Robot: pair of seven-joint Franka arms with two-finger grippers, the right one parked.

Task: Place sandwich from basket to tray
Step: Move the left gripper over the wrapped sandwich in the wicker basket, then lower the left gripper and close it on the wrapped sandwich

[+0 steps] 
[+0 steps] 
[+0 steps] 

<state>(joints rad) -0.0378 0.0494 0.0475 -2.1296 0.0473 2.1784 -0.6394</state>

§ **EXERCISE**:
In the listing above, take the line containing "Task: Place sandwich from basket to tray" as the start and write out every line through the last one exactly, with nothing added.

§ **OUTPUT BELOW**:
Task: Place sandwich from basket to tray
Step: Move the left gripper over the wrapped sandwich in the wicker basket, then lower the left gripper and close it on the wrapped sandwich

[+0 steps] 
[+0 steps] 
[+0 steps] 

<state>(joints rad) -0.0378 0.0494 0.0475 -2.1296 0.0473 2.1784 -0.6394</state>

The submitted answer is complete.